- _YOUR TASK_
For this exercise, write out the whole listing below exactly, omitting its images.

**** GIVEN INFORMATION ****

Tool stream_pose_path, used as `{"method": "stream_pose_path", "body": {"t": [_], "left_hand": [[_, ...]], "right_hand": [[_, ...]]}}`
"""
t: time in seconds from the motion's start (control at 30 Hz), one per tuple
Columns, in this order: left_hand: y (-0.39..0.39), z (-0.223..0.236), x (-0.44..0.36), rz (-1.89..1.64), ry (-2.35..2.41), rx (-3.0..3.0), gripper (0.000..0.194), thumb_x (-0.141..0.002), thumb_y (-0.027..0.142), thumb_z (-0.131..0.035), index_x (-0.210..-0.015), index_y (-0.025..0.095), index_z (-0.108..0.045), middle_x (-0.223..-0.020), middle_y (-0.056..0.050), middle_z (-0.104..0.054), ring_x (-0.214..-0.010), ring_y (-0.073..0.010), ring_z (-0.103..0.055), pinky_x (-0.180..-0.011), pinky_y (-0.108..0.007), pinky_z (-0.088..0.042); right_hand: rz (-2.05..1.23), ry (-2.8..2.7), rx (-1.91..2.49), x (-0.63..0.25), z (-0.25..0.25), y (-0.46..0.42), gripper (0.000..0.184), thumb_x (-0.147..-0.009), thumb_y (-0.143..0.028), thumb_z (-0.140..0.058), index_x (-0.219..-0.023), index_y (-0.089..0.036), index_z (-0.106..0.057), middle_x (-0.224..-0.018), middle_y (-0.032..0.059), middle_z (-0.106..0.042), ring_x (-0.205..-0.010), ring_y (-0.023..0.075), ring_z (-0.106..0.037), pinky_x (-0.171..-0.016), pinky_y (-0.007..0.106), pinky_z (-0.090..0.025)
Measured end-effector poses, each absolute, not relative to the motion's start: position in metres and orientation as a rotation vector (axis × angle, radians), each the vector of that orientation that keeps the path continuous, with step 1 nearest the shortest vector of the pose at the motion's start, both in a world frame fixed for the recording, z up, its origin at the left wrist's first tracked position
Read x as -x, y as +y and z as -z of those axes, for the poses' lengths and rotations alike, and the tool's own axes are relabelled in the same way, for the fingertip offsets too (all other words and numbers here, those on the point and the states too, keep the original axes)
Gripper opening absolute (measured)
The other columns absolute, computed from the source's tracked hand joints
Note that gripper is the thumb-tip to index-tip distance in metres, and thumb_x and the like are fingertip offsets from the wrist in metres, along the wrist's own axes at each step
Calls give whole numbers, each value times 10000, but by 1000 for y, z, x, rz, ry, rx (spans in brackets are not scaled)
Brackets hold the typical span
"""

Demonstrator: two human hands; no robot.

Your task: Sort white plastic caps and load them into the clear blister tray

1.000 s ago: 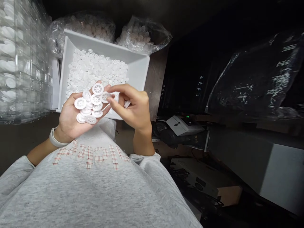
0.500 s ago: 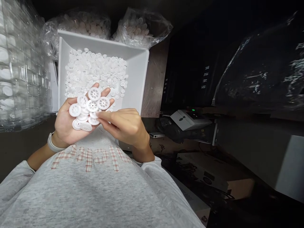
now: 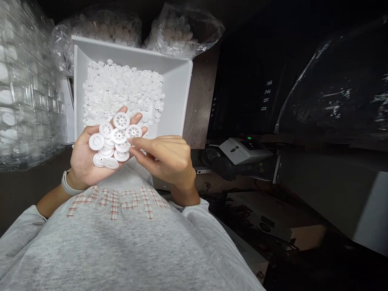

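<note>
My left hand (image 3: 81,157) is palm up, cupped under a small heap of white plastic spoked wheels (image 3: 120,136). Several wheels overlap on the palm and fingers, some with their spokes facing up, a few tilted. My right hand (image 3: 169,157) comes in from the right, with its index fingertip at the edge of the heap. Its thumb lies a little lower, with a small gap between the two and nothing visible in it. The other right fingers are curled and partly hidden. Beyond my hands, many small white plastic parts (image 3: 121,85) fill a white bin.
The white bin (image 3: 174,93) has raised walls close ahead of my hands. Clear bags of pale parts (image 3: 178,36) stand behind it. Stacked clear compartment trays (image 3: 33,97) rise at the left. A grey device with a green light (image 3: 245,150) sits to the right.
My right index finger and thumb have drawn back slightly to the right and parted from the wheels they were touching. The left hand with the wheels stays nearly in place.
</note>
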State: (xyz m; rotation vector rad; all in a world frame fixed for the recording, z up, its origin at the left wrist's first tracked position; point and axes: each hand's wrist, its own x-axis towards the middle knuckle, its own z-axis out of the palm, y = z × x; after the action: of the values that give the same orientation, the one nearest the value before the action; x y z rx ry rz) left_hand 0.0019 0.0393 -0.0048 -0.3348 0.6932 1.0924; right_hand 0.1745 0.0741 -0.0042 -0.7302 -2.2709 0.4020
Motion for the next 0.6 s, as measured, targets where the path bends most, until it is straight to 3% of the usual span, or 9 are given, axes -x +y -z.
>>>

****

- _RESPONSE BOX_
Tool stream_pose_path, used as `{"method": "stream_pose_path", "body": {"t": [_], "left_hand": [[_, ...]], "right_hand": [[_, ...]]}}`
"""
t: time in seconds from the motion's start (control at 30 Hz), one per tuple
Columns, in this order: left_hand: y (-0.39..0.39), z (-0.223..0.236), x (-0.44..0.36), rz (-1.89..1.64), ry (-2.35..2.41), rx (-3.0..3.0), gripper (0.000..0.194), thumb_x (-0.141..0.002), thumb_y (-0.027..0.142), thumb_z (-0.131..0.035), index_x (-0.210..-0.015), index_y (-0.025..0.095), index_z (-0.108..0.045), middle_x (-0.223..-0.020), middle_y (-0.056..0.050), middle_z (-0.104..0.054), ring_x (-0.214..-0.010), ring_y (-0.073..0.010), ring_z (-0.103..0.055), pinky_x (-0.180..-0.011), pinky_y (-0.108..0.007), pinky_z (-0.088..0.042); right_hand: rz (-2.05..1.23), ry (-2.8..2.7), rx (-1.91..2.49), x (-0.63..0.25), z (-0.25..0.25), y (-0.46..0.42), gripper (0.000..0.184), thumb_x (-0.147..-0.009), thumb_y (-0.143..0.028), thumb_z (-0.140..0.058), index_x (-0.219..-0.023), index_y (-0.089..0.036), index_z (-0.106..0.057), middle_x (-0.224..-0.018), middle_y (-0.032..0.059), middle_z (-0.106..0.042), ring_x (-0.205..-0.010), ring_y (-0.023..0.075), ring_z (-0.106..0.037), pinky_x (-0.171..-0.016), pinky_y (-0.007..0.106), pinky_z (-0.090..0.025)
Measured end-effector poses, each absolute, not relative to the motion's start: position in metres and orientation as a rotation vector (axis × angle, radians), each the vector of that orientation that keeps the path continuous, with step 1 nearest the shortest vector of the pose at the motion's start, both in a world frame fixed for the recording, z up, its origin at the left wrist's first tracked position
Read x as -x, y as +y and z as -z of those axes, for the poses' lengths and rotations alike, and the tool's own axes are relabelled in the same way, for the fingertip offsets too (all other words and numbers here, those on the point and the states too, keep the original axes)
Gripper opening absolute (measured)
The other columns absolute, computed from the source's tracked hand joints
Note that gripper is the thumb-tip to index-tip distance in metres, and thumb_x and the like are fingertip offsets from the wrist in metres, along the wrist's own axes at each step
Calls give whole numbers, each value times 10000, but by 1000 for y, z, x, rz, ry, rx (spans in brackets are not scaled)
Brackets hold the typical span
"""

Demonstrator: two human hands; no robot.

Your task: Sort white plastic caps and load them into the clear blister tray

1.000 s ago: 
0.500 s ago: 
now: 

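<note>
My left hand (image 3: 81,157) is palm up, cupped under a small heap of white plastic spoked wheels (image 3: 120,136). Several wheels overlap on the palm and fingers, some with their spokes facing up, a few tilted. My right hand (image 3: 169,157) comes in from the right, with its index fingertip at the edge of the heap. Its thumb lies a little lower, with a small gap between the two and nothing visible in it. The other right fingers are curled and partly hidden. Beyond my hands, many small white plastic parts (image 3: 121,85) fill a white bin.
The white bin (image 3: 174,93) has raised walls close ahead of my hands. Clear bags of pale parts (image 3: 178,36) stand behind it. Stacked clear compartment trays (image 3: 33,97) rise at the left. A grey device with a green light (image 3: 245,150) sits to the right.
My right index finger and thumb have drawn back slightly to the right and parted from the wheels they were touching. The left hand with the wheels stays nearly in place.
</note>
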State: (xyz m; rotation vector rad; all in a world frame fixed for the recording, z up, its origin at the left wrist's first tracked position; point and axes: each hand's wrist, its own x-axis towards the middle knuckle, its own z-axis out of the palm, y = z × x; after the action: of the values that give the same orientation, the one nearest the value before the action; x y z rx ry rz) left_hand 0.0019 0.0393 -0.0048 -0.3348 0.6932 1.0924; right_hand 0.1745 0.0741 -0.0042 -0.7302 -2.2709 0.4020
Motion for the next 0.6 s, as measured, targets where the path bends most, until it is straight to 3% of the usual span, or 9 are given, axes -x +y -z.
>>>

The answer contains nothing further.